## ACTIVITY
Return the listing in full. Keep each line exactly as it is.
--- INFORMATION SUPPLIED ---
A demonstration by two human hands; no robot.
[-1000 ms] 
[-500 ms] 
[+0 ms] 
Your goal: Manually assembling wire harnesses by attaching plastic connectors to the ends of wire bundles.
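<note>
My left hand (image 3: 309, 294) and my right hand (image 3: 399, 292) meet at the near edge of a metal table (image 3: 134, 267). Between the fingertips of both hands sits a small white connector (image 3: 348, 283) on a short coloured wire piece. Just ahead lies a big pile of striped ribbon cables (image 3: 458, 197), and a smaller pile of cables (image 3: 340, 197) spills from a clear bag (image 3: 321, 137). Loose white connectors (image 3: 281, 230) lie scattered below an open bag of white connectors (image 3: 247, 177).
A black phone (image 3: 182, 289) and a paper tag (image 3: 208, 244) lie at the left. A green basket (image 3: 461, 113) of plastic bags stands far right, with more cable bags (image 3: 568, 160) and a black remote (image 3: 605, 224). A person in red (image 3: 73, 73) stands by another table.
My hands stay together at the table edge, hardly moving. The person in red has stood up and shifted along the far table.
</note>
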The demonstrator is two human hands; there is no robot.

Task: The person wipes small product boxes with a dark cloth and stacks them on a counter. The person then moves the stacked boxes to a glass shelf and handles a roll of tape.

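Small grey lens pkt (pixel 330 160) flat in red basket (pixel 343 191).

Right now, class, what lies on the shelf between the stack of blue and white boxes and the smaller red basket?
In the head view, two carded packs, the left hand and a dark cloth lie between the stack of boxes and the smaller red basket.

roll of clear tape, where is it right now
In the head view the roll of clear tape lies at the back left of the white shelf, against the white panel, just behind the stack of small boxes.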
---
## PROBLEM SOLUTION
A demonstration by two human hands; no robot.
[-1000 ms] 
[-500 ms] 
[+0 ms] 
Your goal: Manually assembling wire harnesses by attaching plastic connectors to the ends of wire bundles.
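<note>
My left hand (image 3: 309, 294) and my right hand (image 3: 399, 292) meet at the near edge of a metal table (image 3: 134, 267). Between the fingertips of both hands sits a small white connector (image 3: 348, 283) on a short coloured wire piece. Just ahead lies a big pile of striped ribbon cables (image 3: 458, 197), and a smaller pile of cables (image 3: 340, 197) spills from a clear bag (image 3: 321, 137). Loose white connectors (image 3: 281, 230) lie scattered below an open bag of white connectors (image 3: 247, 177).
A black phone (image 3: 182, 289) and a paper tag (image 3: 208, 244) lie at the left. A green basket (image 3: 461, 113) of plastic bags stands far right, with more cable bags (image 3: 568, 160) and a black remote (image 3: 605, 224). A person in red (image 3: 73, 73) stands by another table.
My hands stay together at the table edge, hardly moving. The person in red has stood up and shifted along the far table.
</note>
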The demonstrator is two human hands; there is no robot.

Task: The person wipes small product boxes with a dark cloth and stacks them on a counter. The person then moves the stacked boxes to a glass shelf and handles a roll of tape.

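Small grey lens pkt (pixel 330 160) flat in red basket (pixel 343 191).

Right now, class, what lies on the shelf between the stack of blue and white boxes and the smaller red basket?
In the head view, two carded packs, the left hand and a dark cloth lie between the stack of boxes and the smaller red basket.

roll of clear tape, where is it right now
In the head view the roll of clear tape lies at the back left of the white shelf, against the white panel, just behind the stack of small boxes.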

The answer has been supplied in full.